Re: Maybe we should use "snprintf" instead of "sprintf".

Shaw Terwilliger (sterwill@postman.abisource.com)
Tue, 15 Jun 1999 22:41:07 -0500


Justin Bradford wrote:
>
> > An "infinately long string" is easy to figure out, you figure out the number
> > of characters the format string, and each of it's elements take up.
> >
> > If we wanted, we could even do a vsprintf() hack that would malloc() the
> > string automatically. (Yes, I know there's a GNU extension that will do this
> > already)
>
> It's not quite as easy as it sounds. You basically have to rewrite *printf
> functionality, which is quite a pain. I had to do something similar for a
> webserver I wrote a while back. I wanted the module api to be able to do
> *printf writes back to the client, but I had buffer overruns to worry
> about.
>
> If there's a nice GNU alternative, take that code. If not, I can
> contribute the simple function I have (only %u, %i, %x, and %s, I believe
> -- no formatting either).

I was digging through glibc2 documentation a long time ago and it
does provide dynamic printf() functions which allocate their own
memory. They work on dynamic strings, which are recommended usage
for all GNU project programs (to prevent things like buffer overflows).
It might have been mentioned earlier in this thread.

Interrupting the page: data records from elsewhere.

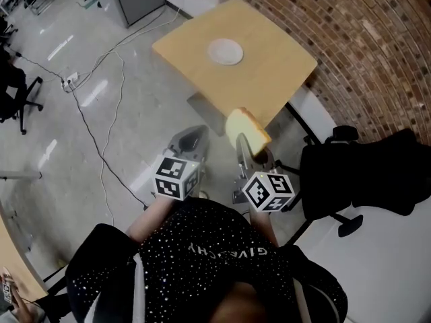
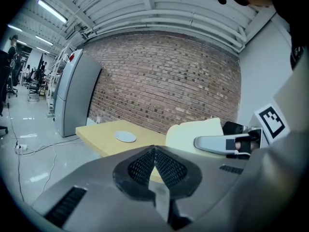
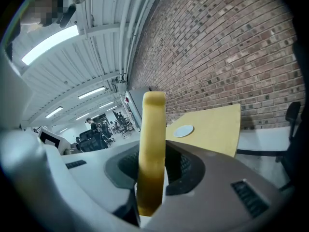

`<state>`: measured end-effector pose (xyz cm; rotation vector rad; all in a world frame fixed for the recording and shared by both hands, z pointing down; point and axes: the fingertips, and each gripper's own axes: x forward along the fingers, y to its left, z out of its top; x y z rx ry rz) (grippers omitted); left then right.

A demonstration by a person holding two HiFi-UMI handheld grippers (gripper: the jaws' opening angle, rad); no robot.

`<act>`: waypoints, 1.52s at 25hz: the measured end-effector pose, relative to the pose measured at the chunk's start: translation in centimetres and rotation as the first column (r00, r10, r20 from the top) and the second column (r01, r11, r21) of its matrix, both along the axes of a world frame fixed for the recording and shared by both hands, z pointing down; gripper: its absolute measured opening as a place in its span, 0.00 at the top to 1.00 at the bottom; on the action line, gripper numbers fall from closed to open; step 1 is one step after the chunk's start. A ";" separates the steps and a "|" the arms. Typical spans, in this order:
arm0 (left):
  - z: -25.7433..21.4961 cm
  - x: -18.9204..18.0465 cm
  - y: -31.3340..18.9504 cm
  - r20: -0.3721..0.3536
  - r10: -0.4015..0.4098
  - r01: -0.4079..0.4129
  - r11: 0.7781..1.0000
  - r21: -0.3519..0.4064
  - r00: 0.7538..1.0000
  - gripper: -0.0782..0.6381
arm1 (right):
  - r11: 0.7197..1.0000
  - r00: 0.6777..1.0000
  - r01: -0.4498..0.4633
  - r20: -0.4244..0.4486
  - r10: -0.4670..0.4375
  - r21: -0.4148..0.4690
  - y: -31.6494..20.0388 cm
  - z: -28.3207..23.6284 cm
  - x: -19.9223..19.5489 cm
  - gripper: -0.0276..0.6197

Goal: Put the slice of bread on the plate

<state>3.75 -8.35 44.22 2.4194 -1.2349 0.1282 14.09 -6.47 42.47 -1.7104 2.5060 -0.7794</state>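
You are holding a gripper in each hand, side by side, on the near side of the table [image 1: 273, 73]. The right gripper [image 1: 245, 155] is gripping the bread [image 3: 151, 144]. The slice is standing on edge, upright between the two jaws, with its crust turned toward the camera in the right gripper view and its upper part rising above the jaw tips. The left gripper [image 2: 154, 152] is closed on itself, its two jaws meeting along a single line. In the head view the bread is showing against the table's near edge, raised in the air and well apart from the plate [image 1: 225, 51]. The plate, round and white, is lying flat near the middle of the tabletop. A brick wall [image 1: 377, 39] is running behind the table, a black chair [image 1: 367, 173] is standing just to the right of the right gripper, and a cable [image 1: 101, 150] is trailing across the floor on the left.
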 end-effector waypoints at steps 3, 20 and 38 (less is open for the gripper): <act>-0.4 0.1 -3.0 -0.006 0.003 -0.003 1.000 -0.005 1.000 0.88 | 1.000 1.000 0.000 -0.008 0.000 -0.006 -2.9 -0.3 0.0 0.81; 0.4 1.0 -22.9 -0.029 0.008 -0.010 0.999 -0.053 1.000 0.88 | 0.998 0.999 0.008 -0.052 -0.012 -0.069 -22.8 -0.2 1.1 0.81; 5.5 -0.5 -34.0 -0.024 -0.056 0.052 0.988 -0.142 0.998 0.88 | 0.827 0.940 0.282 0.311 -0.138 -0.487 -42.3 12.2 -3.0 0.81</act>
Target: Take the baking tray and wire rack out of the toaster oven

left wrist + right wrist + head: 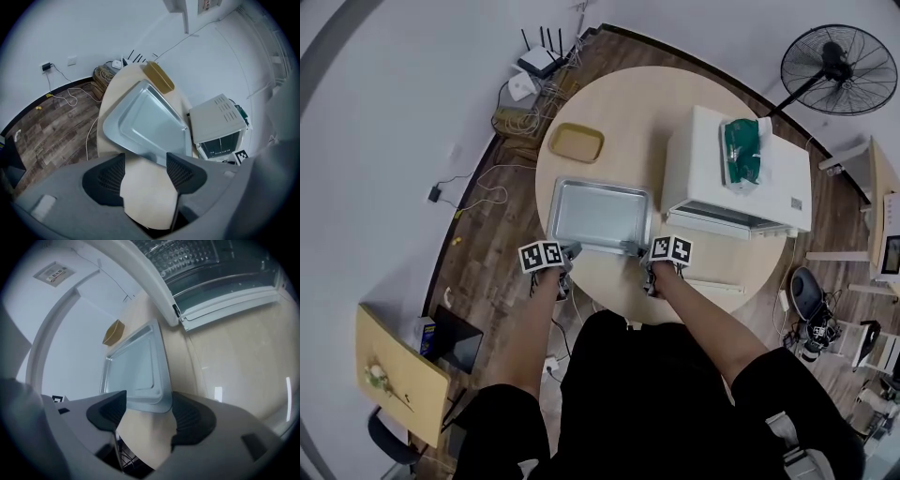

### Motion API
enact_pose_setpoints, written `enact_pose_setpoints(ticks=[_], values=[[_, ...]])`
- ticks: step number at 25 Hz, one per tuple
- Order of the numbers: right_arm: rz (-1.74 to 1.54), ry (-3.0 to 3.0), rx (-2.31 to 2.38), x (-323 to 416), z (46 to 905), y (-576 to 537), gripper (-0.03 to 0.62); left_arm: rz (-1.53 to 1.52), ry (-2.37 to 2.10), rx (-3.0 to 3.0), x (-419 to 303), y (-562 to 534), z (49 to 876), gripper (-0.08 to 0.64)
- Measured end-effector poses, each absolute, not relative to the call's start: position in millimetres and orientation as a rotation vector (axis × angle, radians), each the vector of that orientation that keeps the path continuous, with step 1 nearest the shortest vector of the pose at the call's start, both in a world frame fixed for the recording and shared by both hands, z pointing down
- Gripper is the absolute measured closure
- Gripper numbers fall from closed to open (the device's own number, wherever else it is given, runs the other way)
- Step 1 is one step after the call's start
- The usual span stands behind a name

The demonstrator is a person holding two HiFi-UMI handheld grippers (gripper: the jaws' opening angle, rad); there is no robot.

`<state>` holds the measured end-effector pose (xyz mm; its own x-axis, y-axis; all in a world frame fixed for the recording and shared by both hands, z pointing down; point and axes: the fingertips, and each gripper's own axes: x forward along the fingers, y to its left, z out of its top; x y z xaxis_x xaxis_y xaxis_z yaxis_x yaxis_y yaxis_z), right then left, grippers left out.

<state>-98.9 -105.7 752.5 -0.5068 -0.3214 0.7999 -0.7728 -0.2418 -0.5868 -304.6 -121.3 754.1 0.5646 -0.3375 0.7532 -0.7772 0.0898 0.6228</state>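
The silver baking tray (598,214) lies flat on the round wooden table (628,112), left of the white toaster oven (736,169). My left gripper (570,253) is at the tray's near left corner and my right gripper (639,251) at its near right corner. In the left gripper view the left gripper (145,161) is open, with the tray's (145,126) edge just beyond the pads. The right gripper (149,404) is open too, the tray's (133,371) corner lying between its tips untouched. The wire rack (187,258) shows inside the oven above its lowered door (225,296).
A yellow dish (576,142) sits at the table's far side. A green item (742,150) lies on top of the oven. A fan (839,67) stands to the right, and a router (542,61) and cables lie on the floor beyond the table.
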Motion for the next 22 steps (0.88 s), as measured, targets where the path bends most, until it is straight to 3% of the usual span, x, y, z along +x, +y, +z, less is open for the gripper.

From asprintf(3):

...asprintf and vasprintf
write to a dynamically allocated buffer, whose address is
returned in *strp; dprintf and vdprintf write to the given
file descriptor.

Since we're working under the GPL, we can just use the glibc2
implementations. We've done this for strstr, which is nice and
fast.

> P.S. The DSL line should be installed in 4-6 days now, so I'll be able to
> pick up Word import/export development again. I hope to have have support
> for both in by 1.0.

Great. I'm just now having time to start working on it again.